**WHAT THE EXERCISE ASKS:**
Your answer should repeat the listing in full, with no line missing or altered.

-------- COLLECTED DATA --------

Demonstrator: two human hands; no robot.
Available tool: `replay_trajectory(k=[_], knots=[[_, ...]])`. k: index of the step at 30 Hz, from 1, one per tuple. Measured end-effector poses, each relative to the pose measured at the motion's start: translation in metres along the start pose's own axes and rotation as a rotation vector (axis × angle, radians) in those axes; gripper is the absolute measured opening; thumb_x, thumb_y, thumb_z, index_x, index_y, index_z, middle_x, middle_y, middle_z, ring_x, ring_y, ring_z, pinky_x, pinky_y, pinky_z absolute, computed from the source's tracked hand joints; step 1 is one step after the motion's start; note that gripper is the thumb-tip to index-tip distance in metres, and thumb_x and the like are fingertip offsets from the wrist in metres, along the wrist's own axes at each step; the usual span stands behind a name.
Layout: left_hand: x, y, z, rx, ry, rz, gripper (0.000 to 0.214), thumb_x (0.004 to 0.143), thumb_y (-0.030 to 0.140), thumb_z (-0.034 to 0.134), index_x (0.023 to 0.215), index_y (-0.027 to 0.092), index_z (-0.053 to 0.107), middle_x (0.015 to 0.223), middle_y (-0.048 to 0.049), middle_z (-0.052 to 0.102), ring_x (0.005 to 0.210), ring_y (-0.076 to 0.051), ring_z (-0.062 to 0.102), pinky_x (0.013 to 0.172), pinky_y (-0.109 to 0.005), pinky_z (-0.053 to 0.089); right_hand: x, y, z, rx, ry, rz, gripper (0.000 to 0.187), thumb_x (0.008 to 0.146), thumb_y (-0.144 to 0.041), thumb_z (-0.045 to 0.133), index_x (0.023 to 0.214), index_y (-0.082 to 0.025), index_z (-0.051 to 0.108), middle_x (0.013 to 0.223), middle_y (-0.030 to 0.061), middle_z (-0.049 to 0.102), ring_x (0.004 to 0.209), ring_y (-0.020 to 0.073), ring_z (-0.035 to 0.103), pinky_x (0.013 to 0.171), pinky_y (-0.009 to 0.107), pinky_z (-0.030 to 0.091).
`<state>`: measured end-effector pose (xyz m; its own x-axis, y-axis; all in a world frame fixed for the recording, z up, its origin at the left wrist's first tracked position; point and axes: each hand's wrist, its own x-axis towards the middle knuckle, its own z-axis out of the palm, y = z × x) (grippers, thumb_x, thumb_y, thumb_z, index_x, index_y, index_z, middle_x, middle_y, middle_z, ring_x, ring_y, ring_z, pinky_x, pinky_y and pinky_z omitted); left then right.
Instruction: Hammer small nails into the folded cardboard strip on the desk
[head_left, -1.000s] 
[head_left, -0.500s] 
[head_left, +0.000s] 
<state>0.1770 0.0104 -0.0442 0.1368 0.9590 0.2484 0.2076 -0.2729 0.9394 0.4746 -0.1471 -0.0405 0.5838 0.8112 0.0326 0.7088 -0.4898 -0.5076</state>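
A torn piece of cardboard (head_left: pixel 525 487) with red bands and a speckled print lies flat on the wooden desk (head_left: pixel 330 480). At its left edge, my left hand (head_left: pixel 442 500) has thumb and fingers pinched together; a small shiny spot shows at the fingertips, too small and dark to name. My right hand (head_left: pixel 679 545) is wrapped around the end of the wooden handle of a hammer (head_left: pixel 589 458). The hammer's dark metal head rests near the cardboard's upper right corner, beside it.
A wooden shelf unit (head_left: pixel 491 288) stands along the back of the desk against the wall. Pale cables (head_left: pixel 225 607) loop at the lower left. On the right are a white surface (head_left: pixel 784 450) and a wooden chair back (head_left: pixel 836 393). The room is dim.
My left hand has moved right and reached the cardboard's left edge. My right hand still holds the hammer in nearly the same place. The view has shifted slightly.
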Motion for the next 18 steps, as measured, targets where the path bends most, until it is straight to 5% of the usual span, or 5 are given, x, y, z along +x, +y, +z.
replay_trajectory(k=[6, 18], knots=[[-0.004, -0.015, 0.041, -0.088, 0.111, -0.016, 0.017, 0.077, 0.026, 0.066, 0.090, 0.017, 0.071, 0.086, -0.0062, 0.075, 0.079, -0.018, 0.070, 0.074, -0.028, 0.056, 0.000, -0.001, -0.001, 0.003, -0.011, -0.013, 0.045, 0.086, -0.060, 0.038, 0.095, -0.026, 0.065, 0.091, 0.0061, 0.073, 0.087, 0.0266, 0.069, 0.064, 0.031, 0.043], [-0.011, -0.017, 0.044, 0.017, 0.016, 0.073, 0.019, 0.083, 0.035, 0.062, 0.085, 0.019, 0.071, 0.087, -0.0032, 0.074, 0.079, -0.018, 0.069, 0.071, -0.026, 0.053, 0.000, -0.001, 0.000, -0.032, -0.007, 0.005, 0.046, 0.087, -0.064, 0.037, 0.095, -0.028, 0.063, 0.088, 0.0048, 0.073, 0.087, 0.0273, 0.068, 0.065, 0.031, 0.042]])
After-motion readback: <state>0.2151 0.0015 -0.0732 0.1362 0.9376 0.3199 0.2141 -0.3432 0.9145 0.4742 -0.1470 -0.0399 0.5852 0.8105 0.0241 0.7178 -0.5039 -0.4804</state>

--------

**TASK SOLUTION:**
Demonstrator: two human hands; no robot.
Available tool: `replay_trajectory(k=[_], knots=[[_, ...]])`. k: index of the step at 30 Hz, from 1, one per tuple. Measured end-effector poses, each relative to the pose measured at the motion's start: translation in metres along the start pose's own axes and rotation as a rotation vector (axis × angle, radians) in those axes; gripper is the absolute measured opening; thumb_x, thumb_y, thumb_z, index_x, index_y, index_z, middle_x, middle_y, middle_z, ring_x, ring_y, ring_z, pinky_x, pinky_y, pinky_z absolute, computed from the source's tracked hand joints; step 1 is one step after the motion's start; note that gripper is the thumb-tip to index-tip distance in metres, and thumb_x and the like are fingertip offsets from the wrist in metres, along the wrist's own axes at each step; the usual span stands behind a name.
Layout: left_hand: x, y, z, rx, ry, rz, gripper (0.000 to 0.214), thumb_x (0.004 to 0.143), thumb_y (-0.030 to 0.140), thumb_z (-0.034 to 0.134), index_x (0.023 to 0.215), index_y (-0.027 to 0.092), index_z (-0.053 to 0.107), middle_x (0.015 to 0.223), middle_y (-0.048 to 0.049), middle_z (-0.052 to 0.102), ring_x (0.005 to 0.210), ring_y (-0.076 to 0.051), ring_z (-0.062 to 0.102), pinky_x (0.013 to 0.172), pinky_y (-0.109 to 0.005), pinky_z (-0.053 to 0.089); right_hand: x, y, z, rx, ry, rz, gripper (0.000 to 0.187), thumb_x (0.008 to 0.146), thumb_y (-0.144 to 0.041), thumb_z (-0.045 to 0.133), index_x (0.023 to 0.214), index_y (-0.082 to 0.025), index_z (-0.051 to 0.108), middle_x (0.013 to 0.223), middle_y (-0.030 to 0.061), middle_z (-0.049 to 0.102), ring_x (0.004 to 0.209), ring_y (-0.020 to 0.073), ring_z (-0.035 to 0.103), pinky_x (0.013 to 0.171), pinky_y (-0.009 to 0.107), pinky_z (-0.030 to 0.091).
`<state>`: measured end-effector pose (xyz m; its own x-axis, y-axis; all in a world frame fixed for the recording, z up, its origin at the left wrist's first tracked position; point and axes: each hand's wrist, its own x-axis towards the middle knuckle, its own z-axis out of the palm, y = z × x) (grippers, thumb_x, thumb_y, thumb_z, index_x, index_y, index_z, middle_x, middle_y, middle_z, ring_x, ring_y, ring_z, pinky_x, pinky_y and pinky_z omitted); left then right.
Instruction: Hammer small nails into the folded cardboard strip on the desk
[head_left, -1.000s] 
[head_left, -0.500s] 
[head_left, +0.000s] 
<state>0.1770 0.0104 -0.0442 0.1368 0.9590 0.2484 0.2076 -0.2729 0.9394 0.4746 -0.1471 -0.0405 0.5838 0.8112 0.0326 0.7088 -0.4898 -0.5076</state>
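A torn piece of cardboard (head_left: pixel 525 487) with red bands and a speckled print lies flat on the wooden desk (head_left: pixel 330 480). At its left edge, my left hand (head_left: pixel 442 500) has thumb and fingers pinched together; a small shiny spot shows at the fingertips, too small and dark to name. My right hand (head_left: pixel 679 545) is wrapped around the end of the wooden handle of a hammer (head_left: pixel 589 458). The hammer's dark metal head rests near the cardboard's upper right corner, beside it.
A wooden shelf unit (head_left: pixel 491 288) stands along the back of the desk against the wall. Pale cables (head_left: pixel 225 607) loop at the lower left. On the right are a white surface (head_left: pixel 784 450) and a wooden chair back (head_left: pixel 836 393). The room is dim.
My left hand has moved right and reached the cardboard's left edge. My right hand still holds the hammer in nearly the same place. The view has shifted slightly.
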Motion for the next 18 steps, as measured, targets where the path bends most, until it is straight to 5% of the usual span, or 5 are given, x, y, z along +x, +y, +z.
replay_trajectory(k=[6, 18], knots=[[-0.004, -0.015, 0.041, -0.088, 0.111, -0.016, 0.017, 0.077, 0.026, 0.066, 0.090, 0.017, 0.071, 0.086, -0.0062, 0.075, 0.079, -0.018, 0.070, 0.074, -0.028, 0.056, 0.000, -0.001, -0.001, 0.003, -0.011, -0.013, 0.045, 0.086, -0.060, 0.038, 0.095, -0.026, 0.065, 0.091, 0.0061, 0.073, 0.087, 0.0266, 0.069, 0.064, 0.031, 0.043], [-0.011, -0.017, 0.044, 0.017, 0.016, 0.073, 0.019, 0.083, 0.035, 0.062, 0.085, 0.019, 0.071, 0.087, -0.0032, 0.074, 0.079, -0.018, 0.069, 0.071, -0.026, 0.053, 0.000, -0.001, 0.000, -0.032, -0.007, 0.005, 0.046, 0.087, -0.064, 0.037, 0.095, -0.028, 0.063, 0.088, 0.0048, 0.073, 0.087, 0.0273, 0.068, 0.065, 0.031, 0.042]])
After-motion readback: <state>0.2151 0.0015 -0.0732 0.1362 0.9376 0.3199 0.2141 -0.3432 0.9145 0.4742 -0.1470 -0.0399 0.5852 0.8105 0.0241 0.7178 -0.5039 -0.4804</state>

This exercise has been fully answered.